> **What you need to do**
What is needed is an exact copy of the whole listing below, with no pictures.

#### Dataset section

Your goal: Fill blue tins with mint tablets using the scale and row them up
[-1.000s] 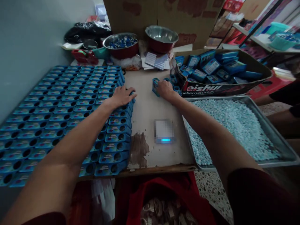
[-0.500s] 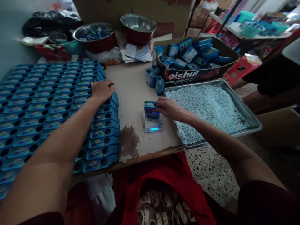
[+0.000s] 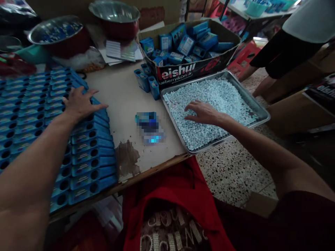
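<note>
My left hand (image 3: 80,104) is at the right edge of the block of blue boxes (image 3: 86,157) with round holes in their tops. Its fingers are spread and it holds nothing; I cannot tell whether they touch the boxes. Over the metal tray (image 3: 213,143), my right hand (image 3: 202,112) hovers close to the heap of small pale-blue candies (image 3: 217,92), fingers stretched out and slightly apart. Between my hands, a single blue box (image 3: 146,118) stands on a small device with a lit display (image 3: 154,139), which looks like a scale; both are blurred.
Behind the tray sits a carton (image 3: 180,75) of jumbled blue boxes, with several loose boxes (image 3: 154,87) beside it. Metal bowls (image 3: 56,35) and white cards (image 3: 120,50) line the back. A person (image 3: 280,48) stands at the right. The table's front edge (image 3: 167,161) is worn.
My right hand has let go of the blue box and moved right over the candies. My left hand's fingers have spread. The view has turned right and down.
</note>
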Demonstrator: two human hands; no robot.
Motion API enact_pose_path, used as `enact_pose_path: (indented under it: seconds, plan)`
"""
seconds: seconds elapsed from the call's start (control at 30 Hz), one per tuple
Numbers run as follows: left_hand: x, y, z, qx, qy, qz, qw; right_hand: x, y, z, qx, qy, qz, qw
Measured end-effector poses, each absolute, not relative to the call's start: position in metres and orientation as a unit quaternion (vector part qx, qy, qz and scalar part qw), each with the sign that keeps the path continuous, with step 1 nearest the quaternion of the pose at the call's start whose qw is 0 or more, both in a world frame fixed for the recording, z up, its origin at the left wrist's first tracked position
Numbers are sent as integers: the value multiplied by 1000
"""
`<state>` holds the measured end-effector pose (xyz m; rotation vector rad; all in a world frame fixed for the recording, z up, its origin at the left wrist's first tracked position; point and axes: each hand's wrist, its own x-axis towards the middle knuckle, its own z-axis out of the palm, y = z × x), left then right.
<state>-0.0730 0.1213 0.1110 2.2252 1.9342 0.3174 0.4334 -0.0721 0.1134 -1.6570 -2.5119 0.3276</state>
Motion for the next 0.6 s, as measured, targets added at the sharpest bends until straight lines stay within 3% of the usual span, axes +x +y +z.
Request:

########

> **Exercise response**
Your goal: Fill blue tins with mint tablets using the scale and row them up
[-1.000s] 
[-0.500s] 
[+0.000s] 
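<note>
My left hand (image 3: 80,104) is at the right edge of the block of blue boxes (image 3: 86,157) with round holes in their tops. Its fingers are spread and it holds nothing; I cannot tell whether they touch the boxes. Over the metal tray (image 3: 213,143), my right hand (image 3: 202,112) hovers close to the heap of small pale-blue candies (image 3: 217,92), fingers stretched out and slightly apart. Between my hands, a single blue box (image 3: 146,118) stands on a small device with a lit display (image 3: 154,139), which looks like a scale; both are blurred.
Behind the tray sits a carton (image 3: 180,75) of jumbled blue boxes, with several loose boxes (image 3: 154,87) beside it. Metal bowls (image 3: 56,35) and white cards (image 3: 120,50) line the back. A person (image 3: 280,48) stands at the right. The table's front edge (image 3: 167,161) is worn.
My right hand has let go of the blue box and moved right over the candies. My left hand's fingers have spread. The view has turned right and down.
</note>
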Demonstrator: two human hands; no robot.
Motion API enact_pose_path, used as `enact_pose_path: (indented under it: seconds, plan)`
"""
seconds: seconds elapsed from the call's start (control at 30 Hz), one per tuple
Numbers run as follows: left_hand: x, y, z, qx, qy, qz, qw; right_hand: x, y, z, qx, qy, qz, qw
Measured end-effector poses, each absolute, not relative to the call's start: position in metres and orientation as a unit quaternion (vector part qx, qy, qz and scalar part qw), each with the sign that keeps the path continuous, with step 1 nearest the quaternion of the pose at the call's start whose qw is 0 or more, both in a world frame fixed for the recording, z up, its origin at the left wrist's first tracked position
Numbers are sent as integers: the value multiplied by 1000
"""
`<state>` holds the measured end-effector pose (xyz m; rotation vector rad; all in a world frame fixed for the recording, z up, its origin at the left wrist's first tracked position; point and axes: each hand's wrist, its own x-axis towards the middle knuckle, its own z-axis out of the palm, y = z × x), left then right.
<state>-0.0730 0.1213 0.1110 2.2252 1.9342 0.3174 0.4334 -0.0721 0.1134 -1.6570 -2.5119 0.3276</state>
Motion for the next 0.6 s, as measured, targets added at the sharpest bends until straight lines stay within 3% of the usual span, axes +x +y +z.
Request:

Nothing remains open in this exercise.